Generating .elf file to run on ARM Cortex M7

I am currently trying to understand how I can generate an .elf file for an ARM Cortex M7. This page Setting Up ExecuTorch — ExecuTorch 0.2 documentation (pytorch.org) doesn’t really talk about how I can do that. Also, if I take a look at GitHub executorch/examples/arm there only is one ARM example for a Cortex-M55. I am sorry but can anyone give me further tutorial material?

What I understood is that I need to export my trained model using to_executorch and then convert the .pte file to a header file via executorch/examples/arm/executor_runner/pte_to_header.py at main · pytorch/executorch · GitHub
What I don’t know is how I can create a minimal C++ example which loads the model from the header file and calls the forward function for a given input vector?

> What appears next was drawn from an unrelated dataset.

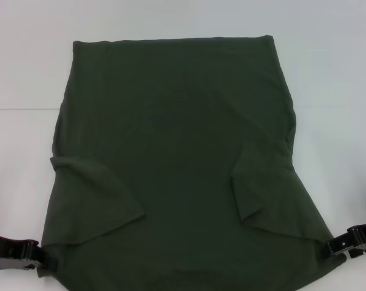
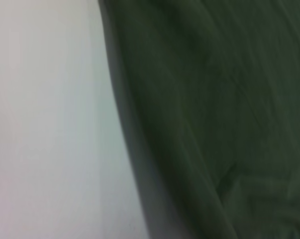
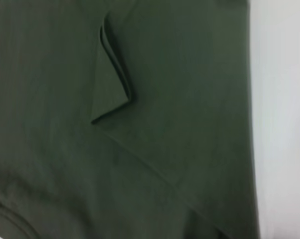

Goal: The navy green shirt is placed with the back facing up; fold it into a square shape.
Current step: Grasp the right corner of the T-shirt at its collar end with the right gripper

executorch/examples/portable/executor_runner/executor_runner.cpp at main · pytorch/executorch · GitHub may be a good example to start with. It’s portable C++ that can build for Cortex M7. If you’re not creating a standalone executable, you could modify main() to be more like a library call that takes the PTE data as a parameter (maybe as a DataLoader or as a raw buffer).

Since it sounds like you’re embedding the PTE data in your image, you’ll need to wrap it in a BufferDataLoader (executorch/extension/data_loader/buffer_data_loader.h at main · pytorch/executorch · GitHub) instead of a FileDataLoader. But once you have that, you should be able to load the Program and Method in the same way that executor_runner.cpp does.

Apart from that code, which should let you execute the model, you’ll need to make sure that your .elf links in the kernels that are necessary to run the model. Overview of ExecuTorch’s Kernel Libraries — ExecuTorch main documentation and the documents that follow it talk about kernel libraries and registration.

Same goes for backends, if you’re delegating your model to the ARM backend. The docs under executorch/examples/arm at main · pytorch/executorch · GitHub or executorch/backends/arm at main · pytorch/executorch · GitHub might have more details on that.